The Texas Transportation Institute released its latest in a continuous and rigorous series on metropolitan congestion last month.
It is somewhat of a misnomer, as it is not focused on mobility, but congestion. It is also not focused on mobility as a whole, but traffic. They can be forgiven, as traffic is more meticulously measured than biking or walking The only thing better measured is transit, which receives larger public subsidies per passenger trip and involves larger vehicles. We measure expensive and dangerous things, because the affordable and small things are cheap and safe. So we wind up managing for the expensive and dangerous things, forgetting that “mobility” just means moving from where we are to where we want to be. If we can do that on a bike, there is no need to involve a car.
On my first cut of the data (which is quite good and accessible), I looked at the percent of trips in the “urban areas of the study that did not involve traffic. A study of traffic congestion should be humble to the possibility that people may be getting around by other means. At the multi-county, census-designated “Urban Areas” level that the TTI study uses, however, the users of other modes are not plentiful. In the 2010 Census (ACS really), most metros had over 90% of commutes in traffic.
However, the data is revelatory. Those metros with the highest congestion are also the largest and have the highest transit use. Its almost like lots of people live and work in rage cities. It is also almost like transit has always been a response to congestion and busy routes, even unto 1662, 1828, or 1832.
What is even more delicious about the TTI data is that they publish the numbers behind their index. Particularly % of time congested and % of lane miles congested. They can measure this now (via Inrix), using the same technology that allows Google maps to tell you about traffic congestion around the city.
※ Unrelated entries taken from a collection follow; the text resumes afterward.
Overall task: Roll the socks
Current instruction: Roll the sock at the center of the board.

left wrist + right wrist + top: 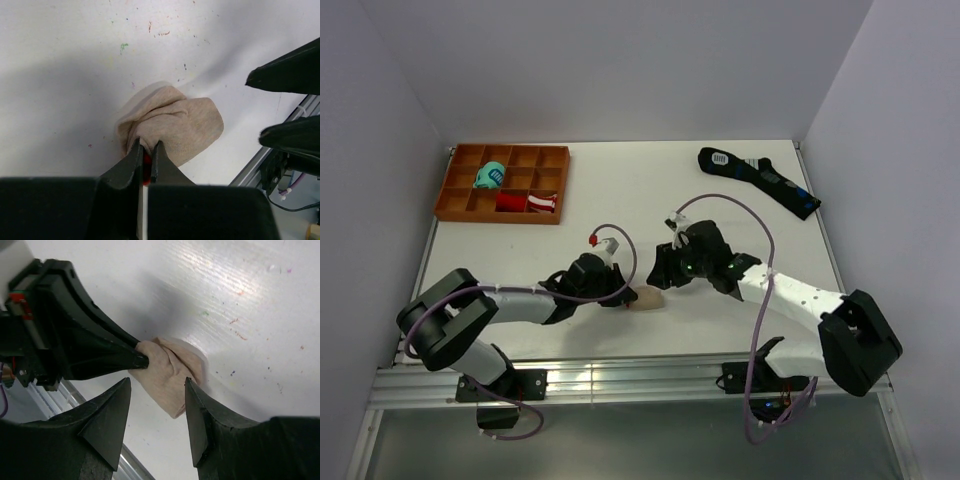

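The socks (646, 298) lie as a small beige roll near the table's front edge, also in the left wrist view (175, 125) and right wrist view (170, 372). My left gripper (620, 296) is shut on the roll's near end, a bit of red fabric showing between its fingertips (135, 155). My right gripper (660, 277) is open just behind the roll; in its own view its fingers (192, 400) stand apart on either side of the roll's free end without touching it.
An orange divided tray (460, 200) at the back left holds a teal bundle (489, 177) and a red-and-white bundle (529, 203). A long black sock (760, 180) lies at the back right. The metal rail (620, 375) runs along the front edge.
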`<state>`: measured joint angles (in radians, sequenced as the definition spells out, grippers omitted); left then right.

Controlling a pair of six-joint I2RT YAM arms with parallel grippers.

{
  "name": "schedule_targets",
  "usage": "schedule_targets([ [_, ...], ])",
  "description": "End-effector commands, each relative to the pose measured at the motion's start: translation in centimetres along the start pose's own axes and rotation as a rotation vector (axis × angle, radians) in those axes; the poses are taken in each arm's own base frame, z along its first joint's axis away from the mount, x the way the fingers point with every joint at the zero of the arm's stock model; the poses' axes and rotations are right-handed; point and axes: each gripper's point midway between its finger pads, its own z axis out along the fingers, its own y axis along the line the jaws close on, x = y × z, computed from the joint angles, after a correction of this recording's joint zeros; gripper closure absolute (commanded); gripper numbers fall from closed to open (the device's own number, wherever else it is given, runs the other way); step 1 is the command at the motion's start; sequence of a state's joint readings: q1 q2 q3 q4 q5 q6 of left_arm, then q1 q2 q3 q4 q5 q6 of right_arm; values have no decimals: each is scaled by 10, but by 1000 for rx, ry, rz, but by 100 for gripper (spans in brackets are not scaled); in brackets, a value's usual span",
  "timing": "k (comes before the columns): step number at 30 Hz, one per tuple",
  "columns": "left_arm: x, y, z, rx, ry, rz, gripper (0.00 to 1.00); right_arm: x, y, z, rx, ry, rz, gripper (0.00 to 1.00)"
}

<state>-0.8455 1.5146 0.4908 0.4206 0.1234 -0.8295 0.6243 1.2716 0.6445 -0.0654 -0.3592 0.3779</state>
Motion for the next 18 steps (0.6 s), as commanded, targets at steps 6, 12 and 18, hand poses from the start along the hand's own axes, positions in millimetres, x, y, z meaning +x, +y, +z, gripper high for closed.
schedule_targets([
  [6, 44, 34, -2, -104, 182, -25, 100, 9, -1, 7, 56, -10, -112, 45],
  [12, 48, 36, -1, -95, 206, -46, 100, 20, -2, 8, 94, -10, -118, 44],
  [18, 49, 37, 0, -92, 228, -51, 100, 29, -4, 9, 113, 22, -132, 44],
])
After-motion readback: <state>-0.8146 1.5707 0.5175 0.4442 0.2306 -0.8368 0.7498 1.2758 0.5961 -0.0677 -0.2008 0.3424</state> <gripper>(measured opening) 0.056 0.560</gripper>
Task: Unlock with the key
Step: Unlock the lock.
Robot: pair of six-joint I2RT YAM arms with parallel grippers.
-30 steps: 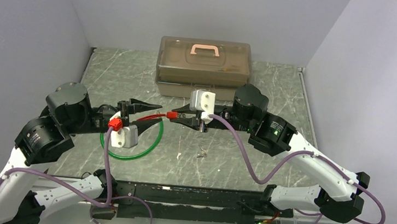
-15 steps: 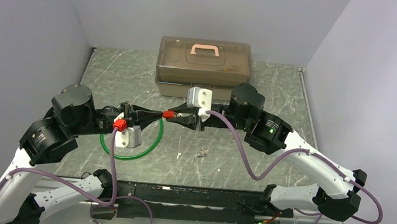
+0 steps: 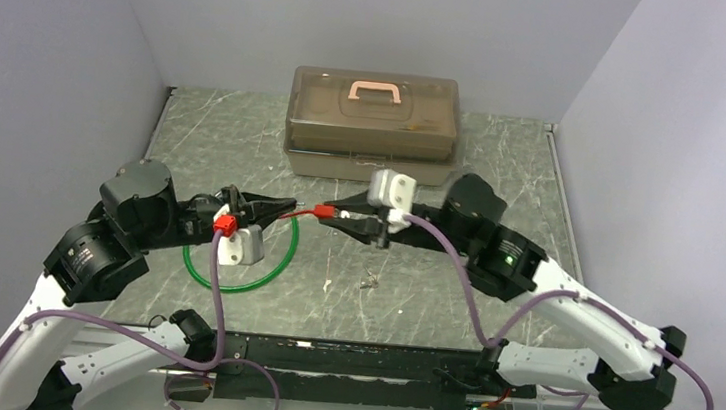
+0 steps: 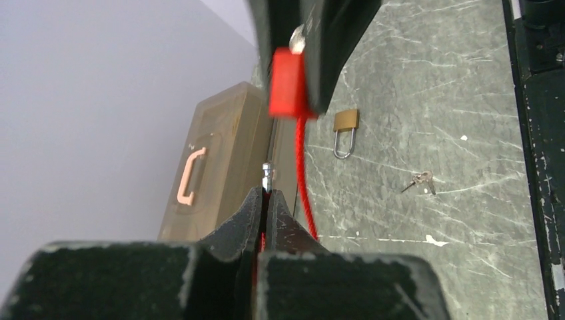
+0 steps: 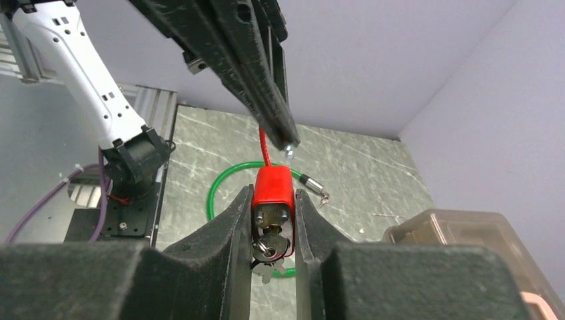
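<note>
The tabletop (image 3: 503, 168) looks matt and scratched, the box (image 3: 372, 126) translucent plastic, the red lock (image 5: 273, 188) smooth plastic, the padlock (image 4: 346, 121) brass.

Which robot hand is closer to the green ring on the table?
Left. The left gripper hangs about over the green ring's far edge; the right gripper is outside the ring, further right.

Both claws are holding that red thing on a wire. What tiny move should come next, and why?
Probably the left gripper easing back to tug the red wire gently. It is shut on the wire near its silver tip, the right gripper is shut on the red tag, and the wire runs between them. The key lies on the table.
</note>
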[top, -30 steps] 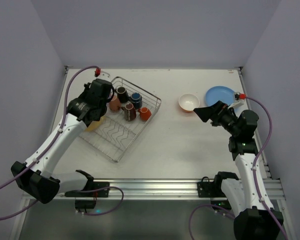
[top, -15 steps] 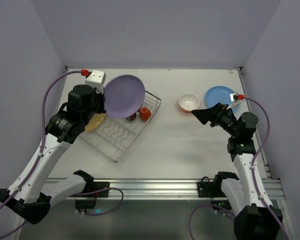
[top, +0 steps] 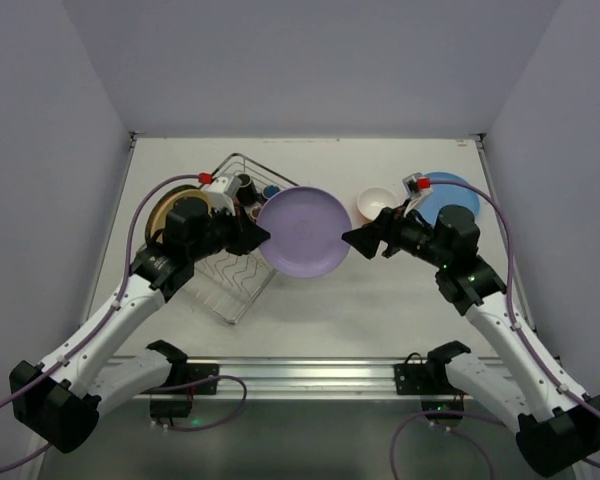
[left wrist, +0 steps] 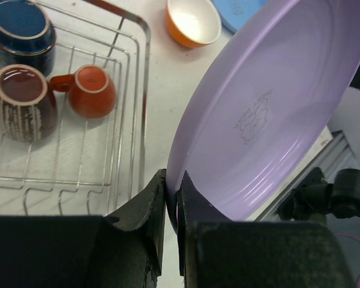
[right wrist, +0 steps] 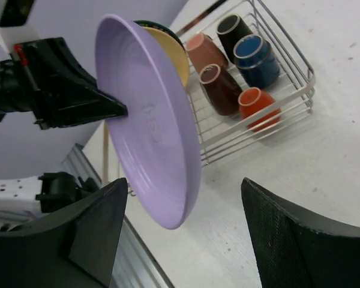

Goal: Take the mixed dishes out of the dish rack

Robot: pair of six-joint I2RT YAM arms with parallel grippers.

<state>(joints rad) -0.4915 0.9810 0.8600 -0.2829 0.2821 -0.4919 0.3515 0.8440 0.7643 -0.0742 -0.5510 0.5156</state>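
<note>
My left gripper (top: 263, 237) is shut on the left rim of the lavender plate (top: 303, 232) and holds it on edge in the air, right of the dish rack (top: 230, 292). The left wrist view shows its fingers (left wrist: 150, 204) clamping the rim of the plate (left wrist: 270, 114). My right gripper (top: 354, 239) is open at the plate's right edge. In the right wrist view the plate (right wrist: 150, 120) hangs between its spread fingers (right wrist: 102, 222); I cannot tell if they touch it. In the rack (right wrist: 288, 102) are pink (right wrist: 205, 51), black (right wrist: 233, 30), blue-lined (right wrist: 259, 57), brown (right wrist: 219, 87) and orange (right wrist: 258, 102) mugs and a yellow plate (right wrist: 171, 54).
The orange bowl (top: 377, 203), white inside, and the blue plate (top: 445, 190) lie on the table at the back right. A metal rail (top: 310, 375) runs along the near edge. Grey walls close in the back and both sides.
My left arm has swung the lavender plate from above the rack to the right, lower, over the table's middle. My right arm has reached left up to the plate's edge.
</note>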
All but the most congested cities have the majority of their roads and the majority of there time uncontested. The percentage of time that our roads are not congested ranges from 85-40%. The percentage of road miles that are not congested ranges from 48-97%. It is remarkably easy to avoid congestion in these (largest, most congested) American cities, as long as you don’t need to be on a certain foolish highway at a certain dumb time. Of course, congested corridors are that way because they connect a lot of people to where they want to go. Congratulations.
The TTI makes no recommendation with its report, but it doesn’t have to. The primary datum that traffic engineers use to decide whether a road is good enough is congestion. If a road gets up to 40% of capacity, it warrants another lane. The ideal is that the same number of cars will have a much easier time traveling down the “improved” arterial. The reality is that when you decrease the time cost of driving on an arterial, you attract new vehicles to that arterial. DOTs should not reach out to the “public” living along an arterial slated for “improvement”, they should reach out to those over a mile away who will enjoy calmer roads as a result of the newly crowded arterial to come. When you live next to a successful arterial, be prepared for repeated seizures of your property and rising traffic noise. They will never widen your road enough to reduce congestion.